LLM Training Crawlers Overwhelm SourceHut, Disrupting Open-Source Infrastructure
Key Takeaways
- ▸Sophisticated LLM crawlers bypassed SourceHut's defenses, forcing the platform to degrade service by disabling routes
- ▸The attack reveals that standard bot mitigation strategies are insufficient against determined, well-resourced data collectors
- ▸Legitimate users continue to experience disruptions despite deployed mitigations
Summary
SourceHut's git.sr.ht service has been severely disrupted by an aggressive, sophisticated botnet scraping the platform for LLM training data. The attackers successfully circumvented the platform's standard anti-bot defenses, forcing administrators to disable numerous web service routes to stabilize the system. While mitigations have reduced the impact, service disruptions continue for legitimate users.
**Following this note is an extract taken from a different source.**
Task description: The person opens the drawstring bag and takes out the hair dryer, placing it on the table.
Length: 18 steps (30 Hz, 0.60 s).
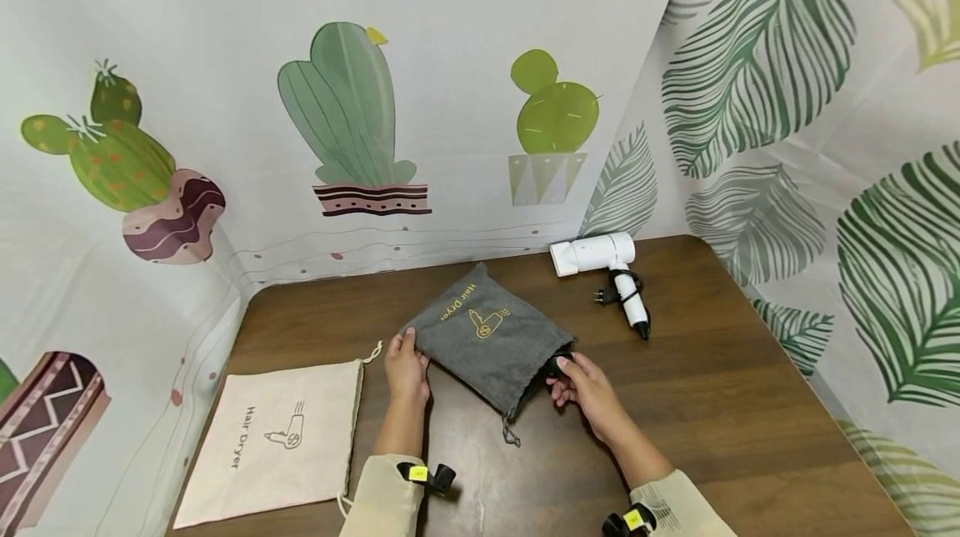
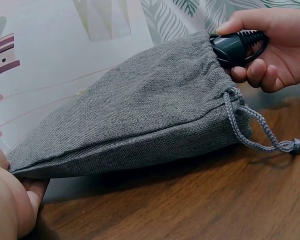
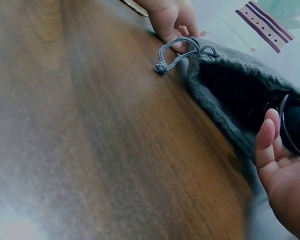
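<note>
A grey drawstring bag [image 1: 487,337] printed "Hair Dryer" lies slanted over the table, its mouth toward the right. My left hand [image 1: 407,366] pinches the bag's closed left corner between thumb and fingers. At the mouth, my right hand [image 1: 585,391] grips the handle end of a black hair dryer [image 2: 235,47]. A ribbed cord sleeve and a loop of black cord show there; the rest of the dryer is hidden inside the bag. From the right wrist view, the bag's mouth gapes with a dark interior, and the knotted grey drawstring [image 3: 177,54] hangs off its near edge.
A white hair dryer [image 1: 596,253] with its black cord wound round the handle lies at the back right. On the left is a flat cream drawstring bag [image 1: 277,437], also printed "Hair Dryer". Both rest on the brown wooden table [image 1: 712,404], with patterned cloth behind.
</note>
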### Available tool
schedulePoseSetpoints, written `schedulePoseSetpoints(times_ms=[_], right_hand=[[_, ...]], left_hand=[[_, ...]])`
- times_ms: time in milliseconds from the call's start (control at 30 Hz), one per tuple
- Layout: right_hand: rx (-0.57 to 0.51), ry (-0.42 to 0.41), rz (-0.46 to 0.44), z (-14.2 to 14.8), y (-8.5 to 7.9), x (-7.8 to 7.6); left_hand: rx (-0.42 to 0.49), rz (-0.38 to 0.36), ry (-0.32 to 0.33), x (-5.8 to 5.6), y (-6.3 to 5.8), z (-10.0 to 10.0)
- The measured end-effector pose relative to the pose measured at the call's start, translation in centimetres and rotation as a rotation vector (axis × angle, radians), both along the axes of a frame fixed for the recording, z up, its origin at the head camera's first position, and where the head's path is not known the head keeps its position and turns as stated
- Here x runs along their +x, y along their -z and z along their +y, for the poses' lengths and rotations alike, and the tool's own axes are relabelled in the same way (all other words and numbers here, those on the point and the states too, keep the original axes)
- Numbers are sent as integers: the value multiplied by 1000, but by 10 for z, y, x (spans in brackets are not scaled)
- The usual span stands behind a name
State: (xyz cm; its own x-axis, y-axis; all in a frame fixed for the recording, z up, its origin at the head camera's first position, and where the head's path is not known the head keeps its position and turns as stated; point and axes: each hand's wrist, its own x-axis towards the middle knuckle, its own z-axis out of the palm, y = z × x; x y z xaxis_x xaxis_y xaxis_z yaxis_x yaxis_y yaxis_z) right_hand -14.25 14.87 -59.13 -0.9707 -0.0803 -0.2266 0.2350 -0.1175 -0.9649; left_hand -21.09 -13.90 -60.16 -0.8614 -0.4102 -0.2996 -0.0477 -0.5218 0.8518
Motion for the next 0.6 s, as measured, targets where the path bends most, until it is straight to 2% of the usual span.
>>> schedulePoseSetpoints(times_ms=[333, 533, 600], right_hand=[[-3, -9, -1, 6, 1, 1], [8, -16, -5, 8, 1, 1], [11, -17, -3, 9, 1, 1]], left_hand=[[34, -8, 23, -2, -2, -3], [30, 3, 56, 7, -19, -3], [26, 4, 58, 8, -20, -3]])
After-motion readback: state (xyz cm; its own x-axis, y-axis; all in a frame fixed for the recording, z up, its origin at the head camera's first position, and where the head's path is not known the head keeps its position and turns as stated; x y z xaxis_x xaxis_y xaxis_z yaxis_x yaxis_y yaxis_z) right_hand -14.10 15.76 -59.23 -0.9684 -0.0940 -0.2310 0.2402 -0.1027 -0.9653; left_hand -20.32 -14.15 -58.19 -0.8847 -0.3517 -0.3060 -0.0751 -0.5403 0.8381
The incident highlights a growing tension between AI companies' voracious appetite for training data and the stability of critical open-source infrastructure. The unnamed crawlers' ability to bypass standard defenses suggests either significant resources or highly coordinated, persistent collection efforts. The disruption raises urgent questions about data collection practices across the AI industry and whether the current approach is sustainable for public infrastructure.
- The incident exemplifies a systemic issue: AI training data collection practices lack coordination and accountability mechanisms
Editorial Opinion
This isn't the first time AI companies' data collection has disrupted critical infrastructure, and it likely won't be the last. While training data is essential for LLM development, the industry's approach—aggressively scraping public platforms without coordination—is ethically and practically indefensible. Major AI labs should establish transparent data licensing practices, respect robots.txt, and engage with open-source communities rather than treat them as targets for extraction. The current Wild West approach to data collection threatens the collaborative infrastructure that benefits everyone, including AI companies themselves.